Police to step up youth guidance in fight against underage sexual exploitation

The National Police Agency (NPA) plans to soon instruct all officers around the nation to step up guidance for minors who make Internet postings offering themselves sexually, in an effort to combat underage sex crimes.

Until now, police departments have generally not acted unless minors make repeated sexual postings, but under the new policy they will take a tougher stance. The NPA also hopes to encourage parents to talk to their children under the new policy.

When police provide guidance to a minor who has shown problematic behavior, a record of the issue is created and kept on file until the person turns 20, and police notify the parent or guardian and may notify the minor’s school as well, depending on the behavior.
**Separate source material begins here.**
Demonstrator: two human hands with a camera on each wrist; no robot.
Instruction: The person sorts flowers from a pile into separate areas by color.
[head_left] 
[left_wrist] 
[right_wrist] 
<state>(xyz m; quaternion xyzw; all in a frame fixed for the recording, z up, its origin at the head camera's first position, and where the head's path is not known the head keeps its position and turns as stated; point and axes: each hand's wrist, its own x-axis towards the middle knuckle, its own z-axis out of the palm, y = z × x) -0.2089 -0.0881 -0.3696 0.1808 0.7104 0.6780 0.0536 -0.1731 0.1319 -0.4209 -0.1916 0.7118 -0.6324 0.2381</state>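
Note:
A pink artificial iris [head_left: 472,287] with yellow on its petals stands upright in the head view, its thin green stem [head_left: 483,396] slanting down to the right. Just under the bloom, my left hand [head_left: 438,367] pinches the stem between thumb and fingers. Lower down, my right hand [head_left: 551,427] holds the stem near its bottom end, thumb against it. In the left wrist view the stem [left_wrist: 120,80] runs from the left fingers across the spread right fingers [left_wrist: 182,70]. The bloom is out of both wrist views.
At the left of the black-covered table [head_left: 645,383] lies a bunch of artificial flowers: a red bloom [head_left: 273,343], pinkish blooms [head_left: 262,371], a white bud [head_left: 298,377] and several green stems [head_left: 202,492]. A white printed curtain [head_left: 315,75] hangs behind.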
Since April this year, police forces in 10 prefectures have been testing the new policy, giving guidance to minors when “cyber patrol” officers found that they had made problem postings online. Having been deemed effective, the policy is now to be adopted nationwide.

Partly thanks to a 2008 revision to the law on dating websites that required operators to delete postings advertising sexual activity, the number of cases of underage prostitution and sexual crimes against minors has fallen from 724 in 2008 to 218 in 2012.

The law also forbids the use of dating sites by minors, but nonetheless there has been a rise in the number of minors that made sexual postings that led to arrests, from 119 in 2008 to between 220 and 280 in 2009 and later. The first half of this year saw 96 minors involved in such postings, a 38 person drop from the same period last year, but still a high number.

Based on the NPA’s analysis, minors and those caught paying for sexual services with them often became involved in underage sexual encounters without much thought.

“In many cases the minors are posting without thinking that they are doing anything wrong,” says a senior NPA official. “By providing thorough guidance, we want to reduce the number of minors becoming victims or perpetrators of sexual crimes,” the official said.